Advertisement
In this issue Free access | 10.1172/JCI120028
Published December 1, 2005 - More info
In inflammatory osteolysis, bone-resorbing osteoclasts erode periarticular bone and cause joint collapse and potential disfigurement. Numerous osteoclasts appear at sites of synovitis, suggesting that products of local inflammation recruit the cells. The cytokine TNF-α, a key player in bone loss associated with inflammation, exerts its effects by stimulating the production of the osteoclastogenic cytokine RANKL from stromal cells. Despite the apparent therapeutic potential of this pathway, blocking TNF-α in patients causes problems such as infection. Combination therapy targeting multiple molecules is expected to be more useful. Now, Kitaura et al. expose 2 new therapeutic targets for inflammatory skeletal diseases (pages 3418–3427). Both osteoclast precursor cells and bone marrow stromal cells are TNF-α targets, so the authors examined mice in which these cell types are chimeric for the presence of TNF receptors in order to determine their relative contributions to inflammatory osteoclastogenesis. They find that both cell types mediate osteoclastogenesis, but stromal cells make the greater contribution. TNF-α stimulates expression of the stromal cell product M-CSF — a cytokine responsible for maintaining the survival of osteoclast precursors. Treatment of mice with inflammatory arthritis with an antibody against M-CSF receptor eliminated the severe osteoclastogenesis and bone resorption typically seen. M-CSF and its receptor are prospective therapeutic targets for inflammatory bone erosion.

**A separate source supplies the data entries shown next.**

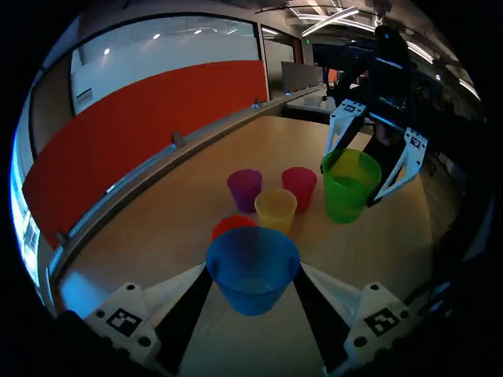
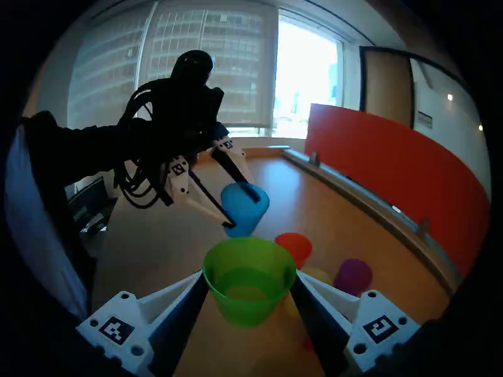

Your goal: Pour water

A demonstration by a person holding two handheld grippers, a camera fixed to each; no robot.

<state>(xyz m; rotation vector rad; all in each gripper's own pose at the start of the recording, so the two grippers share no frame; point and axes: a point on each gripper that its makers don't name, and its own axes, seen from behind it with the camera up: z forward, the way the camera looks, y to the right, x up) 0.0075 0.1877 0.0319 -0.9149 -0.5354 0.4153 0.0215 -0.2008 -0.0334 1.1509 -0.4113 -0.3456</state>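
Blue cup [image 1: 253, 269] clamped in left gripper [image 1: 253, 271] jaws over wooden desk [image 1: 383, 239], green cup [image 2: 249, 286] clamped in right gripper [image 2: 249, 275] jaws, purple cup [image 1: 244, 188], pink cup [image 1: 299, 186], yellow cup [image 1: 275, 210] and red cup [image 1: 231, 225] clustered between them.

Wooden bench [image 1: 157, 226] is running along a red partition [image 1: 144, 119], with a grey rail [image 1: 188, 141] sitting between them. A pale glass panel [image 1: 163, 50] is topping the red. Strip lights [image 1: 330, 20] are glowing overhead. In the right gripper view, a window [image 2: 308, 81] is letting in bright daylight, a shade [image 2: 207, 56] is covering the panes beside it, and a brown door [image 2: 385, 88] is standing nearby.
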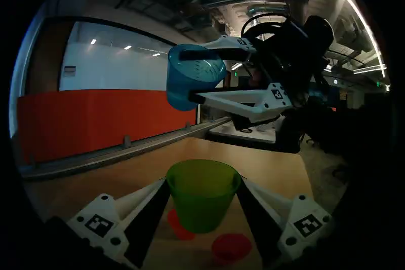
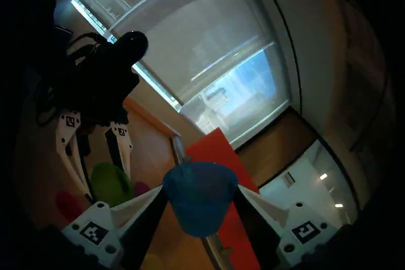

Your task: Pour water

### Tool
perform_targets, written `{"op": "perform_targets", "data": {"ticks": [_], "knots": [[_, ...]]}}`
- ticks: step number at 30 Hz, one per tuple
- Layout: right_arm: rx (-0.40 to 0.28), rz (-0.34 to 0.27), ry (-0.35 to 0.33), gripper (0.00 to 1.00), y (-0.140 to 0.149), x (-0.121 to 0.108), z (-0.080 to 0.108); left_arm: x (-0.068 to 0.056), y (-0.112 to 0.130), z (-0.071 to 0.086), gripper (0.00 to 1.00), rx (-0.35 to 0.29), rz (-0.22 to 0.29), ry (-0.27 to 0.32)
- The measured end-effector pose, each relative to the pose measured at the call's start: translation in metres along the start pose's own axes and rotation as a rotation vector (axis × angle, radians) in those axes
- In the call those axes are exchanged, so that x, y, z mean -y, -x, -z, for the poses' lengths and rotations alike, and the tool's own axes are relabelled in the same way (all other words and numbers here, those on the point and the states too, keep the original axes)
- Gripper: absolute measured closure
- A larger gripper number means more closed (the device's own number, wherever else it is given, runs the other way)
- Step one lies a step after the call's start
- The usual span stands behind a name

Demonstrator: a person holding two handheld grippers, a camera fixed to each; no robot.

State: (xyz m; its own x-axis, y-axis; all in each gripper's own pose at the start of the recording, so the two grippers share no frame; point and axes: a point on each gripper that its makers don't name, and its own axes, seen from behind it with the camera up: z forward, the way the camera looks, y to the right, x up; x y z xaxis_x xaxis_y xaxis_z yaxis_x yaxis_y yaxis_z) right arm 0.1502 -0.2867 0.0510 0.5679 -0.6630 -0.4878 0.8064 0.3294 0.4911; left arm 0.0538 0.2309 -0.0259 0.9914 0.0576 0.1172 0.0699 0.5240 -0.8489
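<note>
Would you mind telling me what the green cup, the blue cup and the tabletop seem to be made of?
Green cup: probably plastic, smooth and translucent; light glows through its wall.
Blue cup: likely translucent plastic too, with faint marks showing on its side.
Tabletop: looks like light wood or wood-look laminate, matt; the surface is too blurred to settle which.

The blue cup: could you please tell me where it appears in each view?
Left gripper view: the blue cup is upper centre, tilted, in the right claw.
Right gripper view: the blue cup is bottom centre, between that claw's fingers.
Shared landmark: the green cup, lower centre, then lower left.
</note>
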Motion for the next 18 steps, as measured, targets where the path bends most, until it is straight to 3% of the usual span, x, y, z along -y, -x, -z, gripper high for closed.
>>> {"op": "perform_targets", "data": {"ticks": [18], "knots": [[0.026, 0.136, 0.024, 0.1, -0.0021, -0.0056, -0.0059, -0.0037, 0.0011, -0.0031, 0.13, 0.003, 0.001, 0.013]]}}
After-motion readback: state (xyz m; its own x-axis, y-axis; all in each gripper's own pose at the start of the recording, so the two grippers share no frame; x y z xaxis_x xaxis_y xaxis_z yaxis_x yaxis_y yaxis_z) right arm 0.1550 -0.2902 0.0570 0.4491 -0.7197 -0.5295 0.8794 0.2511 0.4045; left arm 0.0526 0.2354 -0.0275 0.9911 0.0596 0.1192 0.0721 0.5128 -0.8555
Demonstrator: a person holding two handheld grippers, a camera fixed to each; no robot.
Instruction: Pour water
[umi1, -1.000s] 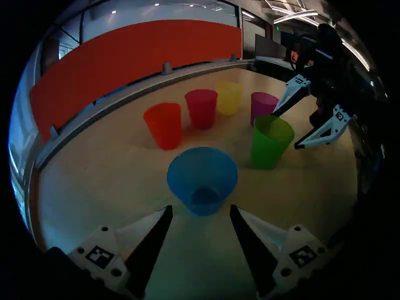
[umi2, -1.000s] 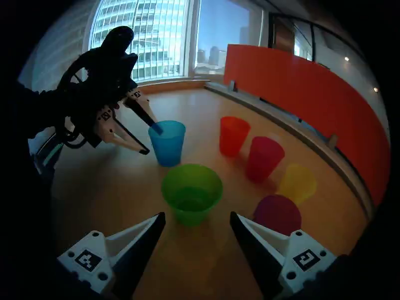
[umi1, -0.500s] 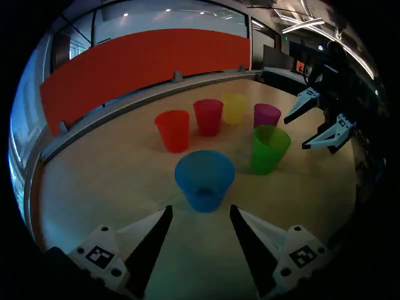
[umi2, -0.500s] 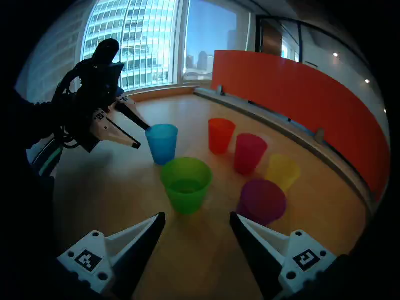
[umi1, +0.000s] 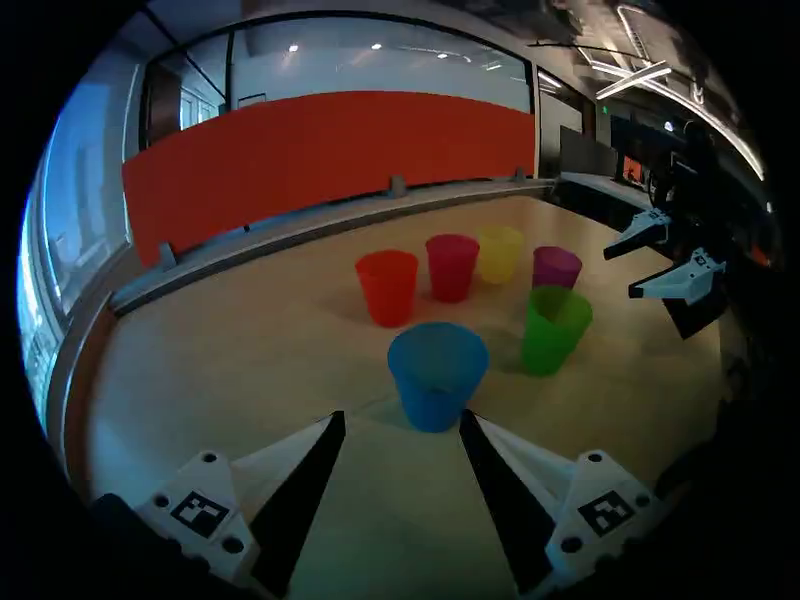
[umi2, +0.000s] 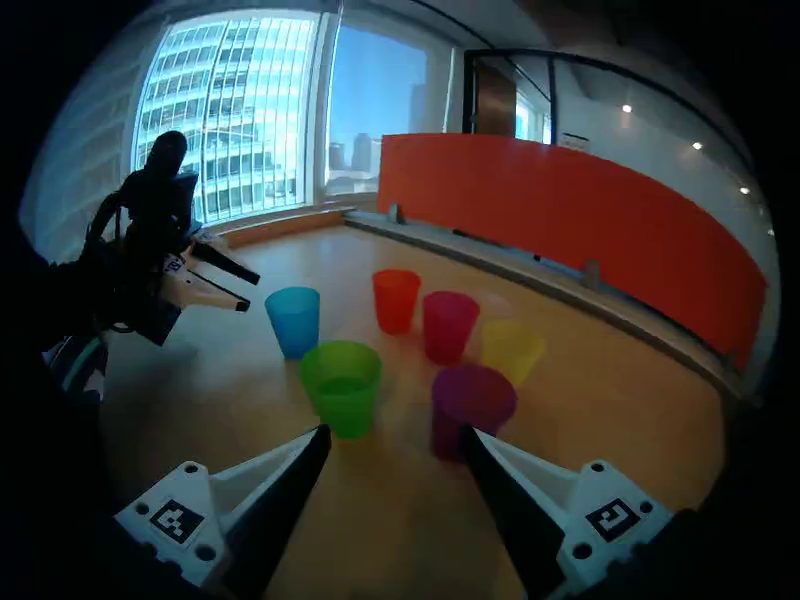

Ischemia/reperfusion injury is the most common cause of acute renal failure. Despite advances in supportive treatments such as dialysis, severe acute renal failure remains a major cause of death and has no specific therapies. In this issue of the JCI, Thakar et al. define the early pathways activated by ischemic injury (pages 3451–3459). The authors find that a protein called thrombospondin 1 (TSP-1) can cause severe kidney failure when normal blood flow is disrupted. TSP-1, known for its ability to prevent angiogenesis and promote apoptosis in cancerous cells, is also the molecule with the highest induction level at 3 hours of reperfusion injury in rodent kidneys subjected to ischemia/reperfusion. The predominant sites of expression of TSP-1 are the injured proximal tubules, where TSP-1 colocalizes with activated caspase-3. Cultured kidney cells exposed to TSP-1 also demonstrated signs of apoptotic damage. Additionally, mice lacking TSP-1 were protected against ischemic injury–induced renal failure and tubular damage. Thus, TSP-1 is a novel mediator of ischemic damage in the kidney and may be a target for drugs that will reduce the risk of kidney failure in humans.
Young, lean, insulin-resistant offspring of parents with type 2 diabetes have reduced mitochondrial function. But the precise role of this decreased function in relation to the pathogenesis of insulin resistance and type 2 diabetes had not been clear. As reported in this issue, Morino et al. took muscle biopsies from these offspring and show that they have reduced mitochondrial content as assessed by electron microscopy (pages 3587–3593). The subjects also have lower insulin-stimulated muscle glucose uptake and increased lipid content in muscle cells. However, in contrast to 2 recent studies, the authors did not find any alterations in PGC-1α or PGC-1β or other downstream regulators of mitochondrial gene expression. These results provide new insights into the earliest defects that may be responsible for the pathogenesis of type 2 diabetes. Moreover, reduced mitochondrial content could result in decreased mitochondrial function; this predisposes the offspring of type 2 diabetic parents to muscle cell lipid accumulation, which then leads to defective insulin signaling and action.
Although the use of vaccines has decreased the incidence of childhood whooping cough, the causative agent, Bordetella pertussis, somehow remains endemic in vaccinated populations, in which the bacteria causes a coughing illness of variable severity. This poses a threat to children who are too young to be vaccinated and who often get whooping cough from adult, nonsymptomatic or mildly symptomatic carriers. Now, Kirimanjeswara et al. use mouse models to examine sterilizing immunity to B. pertussis (pages 3594–3601). The authors propose that pertussis toxin (PTx), which is expressed by B. pertussis and inhibits specific G protein pathways, delays antibody-mediated clearance of B. pertussis by inhibiting recruitment of neutrophils to the site of infection. This allows the bacteria to survive and to remain a health risk, even in immunized populations. The authors show that B. pertussis blocked both neutrophil migration and recruitment to the lungs during the first week of infection by a PTx-dependent mechanism. But a PTx mutant of B. pertussis induced neutrophil recruitment and was quickly cleared from the lungs by adoptively transferred antibodies. These results indicate that expression of PTx may be an adaptation strategy used by B. pertussis to permit the bacteria to delay antibody-mediated clearance, allowing repeated infection of immune hosts. These findings may explain the ability of B. pertussis to persist in immune human populations and suggest that effective vaccination strategies against the bacteria will require an antibody response to PTx.